* [Work request]
Where a line in the entries below contains the word "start", it counts; give the total by itself.

(Saved entries)
+ + + +
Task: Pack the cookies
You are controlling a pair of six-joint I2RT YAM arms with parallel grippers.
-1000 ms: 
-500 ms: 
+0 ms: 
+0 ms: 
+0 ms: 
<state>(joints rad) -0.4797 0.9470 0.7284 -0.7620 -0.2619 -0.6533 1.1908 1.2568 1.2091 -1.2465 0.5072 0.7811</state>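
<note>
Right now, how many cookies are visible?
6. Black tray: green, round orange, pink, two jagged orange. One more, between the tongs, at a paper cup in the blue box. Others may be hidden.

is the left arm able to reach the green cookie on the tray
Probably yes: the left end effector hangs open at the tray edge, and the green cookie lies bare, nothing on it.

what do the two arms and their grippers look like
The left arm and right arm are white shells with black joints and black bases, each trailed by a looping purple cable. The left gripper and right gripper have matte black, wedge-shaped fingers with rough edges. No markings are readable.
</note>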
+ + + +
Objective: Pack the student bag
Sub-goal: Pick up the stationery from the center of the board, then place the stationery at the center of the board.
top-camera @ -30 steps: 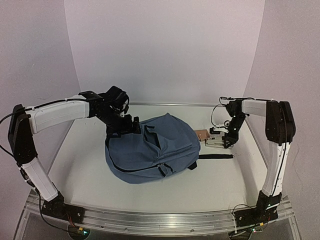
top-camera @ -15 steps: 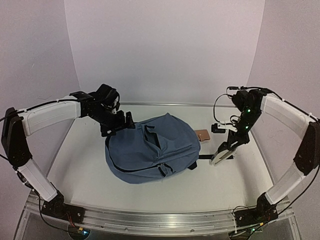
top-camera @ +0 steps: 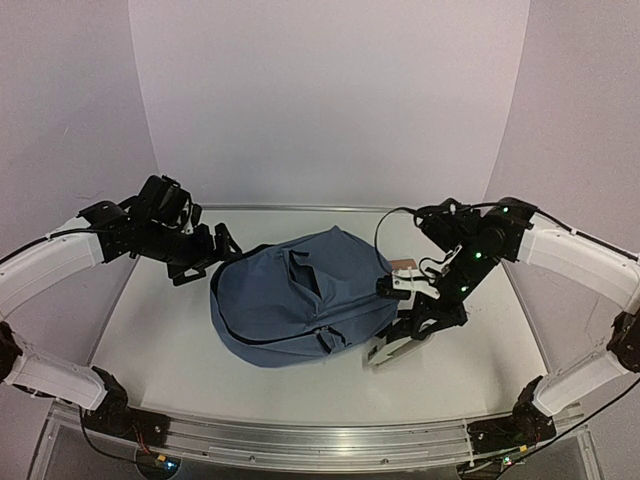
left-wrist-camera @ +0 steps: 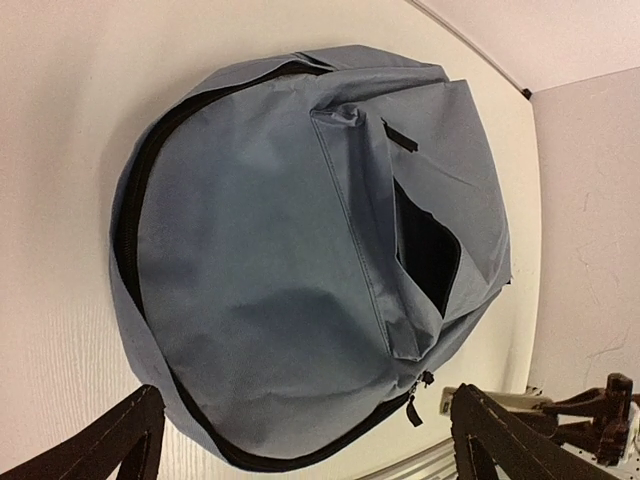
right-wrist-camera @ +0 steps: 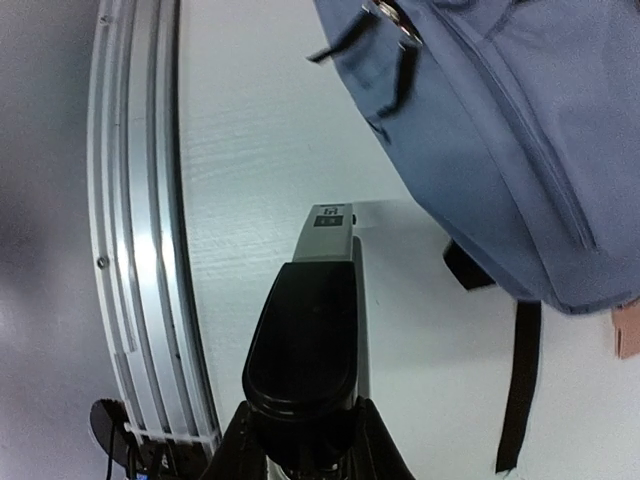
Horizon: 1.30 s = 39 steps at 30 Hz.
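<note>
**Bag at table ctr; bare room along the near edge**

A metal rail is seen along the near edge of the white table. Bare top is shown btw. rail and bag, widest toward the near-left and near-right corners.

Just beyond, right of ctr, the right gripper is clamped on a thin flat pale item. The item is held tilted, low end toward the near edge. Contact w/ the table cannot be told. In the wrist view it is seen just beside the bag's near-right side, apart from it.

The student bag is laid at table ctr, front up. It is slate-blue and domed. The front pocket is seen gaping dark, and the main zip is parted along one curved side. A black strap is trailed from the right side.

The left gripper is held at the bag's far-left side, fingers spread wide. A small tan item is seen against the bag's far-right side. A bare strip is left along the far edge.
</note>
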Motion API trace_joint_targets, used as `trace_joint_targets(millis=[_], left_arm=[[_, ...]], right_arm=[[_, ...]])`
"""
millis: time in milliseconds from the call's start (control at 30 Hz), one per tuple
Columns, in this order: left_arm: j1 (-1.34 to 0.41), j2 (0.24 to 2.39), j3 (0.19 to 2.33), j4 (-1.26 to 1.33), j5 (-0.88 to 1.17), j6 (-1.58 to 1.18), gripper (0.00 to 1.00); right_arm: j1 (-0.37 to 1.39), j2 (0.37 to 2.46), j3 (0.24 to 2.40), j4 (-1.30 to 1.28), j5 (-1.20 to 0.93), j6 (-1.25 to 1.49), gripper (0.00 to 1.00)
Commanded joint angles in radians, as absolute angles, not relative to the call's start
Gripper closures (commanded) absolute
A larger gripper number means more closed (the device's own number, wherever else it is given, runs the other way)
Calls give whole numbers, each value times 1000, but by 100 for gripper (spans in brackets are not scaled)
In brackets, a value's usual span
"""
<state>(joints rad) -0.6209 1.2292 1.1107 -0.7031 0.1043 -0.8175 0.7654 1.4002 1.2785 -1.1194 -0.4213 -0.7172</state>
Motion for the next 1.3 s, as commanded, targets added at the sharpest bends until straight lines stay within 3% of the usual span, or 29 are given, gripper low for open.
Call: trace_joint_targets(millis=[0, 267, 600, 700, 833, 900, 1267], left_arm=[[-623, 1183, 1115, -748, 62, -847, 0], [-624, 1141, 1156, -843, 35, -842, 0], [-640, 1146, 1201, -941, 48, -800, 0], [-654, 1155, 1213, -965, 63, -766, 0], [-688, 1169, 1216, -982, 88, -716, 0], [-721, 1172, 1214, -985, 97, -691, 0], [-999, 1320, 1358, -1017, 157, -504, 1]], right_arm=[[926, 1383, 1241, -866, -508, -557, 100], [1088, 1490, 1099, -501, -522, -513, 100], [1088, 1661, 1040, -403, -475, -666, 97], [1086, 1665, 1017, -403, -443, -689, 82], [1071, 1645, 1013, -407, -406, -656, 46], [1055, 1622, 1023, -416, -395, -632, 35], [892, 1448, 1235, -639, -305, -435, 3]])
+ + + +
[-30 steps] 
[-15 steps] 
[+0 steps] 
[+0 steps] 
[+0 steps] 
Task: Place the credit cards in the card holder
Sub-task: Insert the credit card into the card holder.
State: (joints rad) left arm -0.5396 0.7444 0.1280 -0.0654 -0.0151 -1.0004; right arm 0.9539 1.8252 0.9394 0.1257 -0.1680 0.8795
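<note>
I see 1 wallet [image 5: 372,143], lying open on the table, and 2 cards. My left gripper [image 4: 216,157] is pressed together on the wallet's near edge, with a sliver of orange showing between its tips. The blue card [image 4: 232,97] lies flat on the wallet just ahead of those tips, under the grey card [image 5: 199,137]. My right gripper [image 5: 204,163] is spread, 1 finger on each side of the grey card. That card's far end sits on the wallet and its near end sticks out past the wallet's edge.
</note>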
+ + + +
* [Task output]
2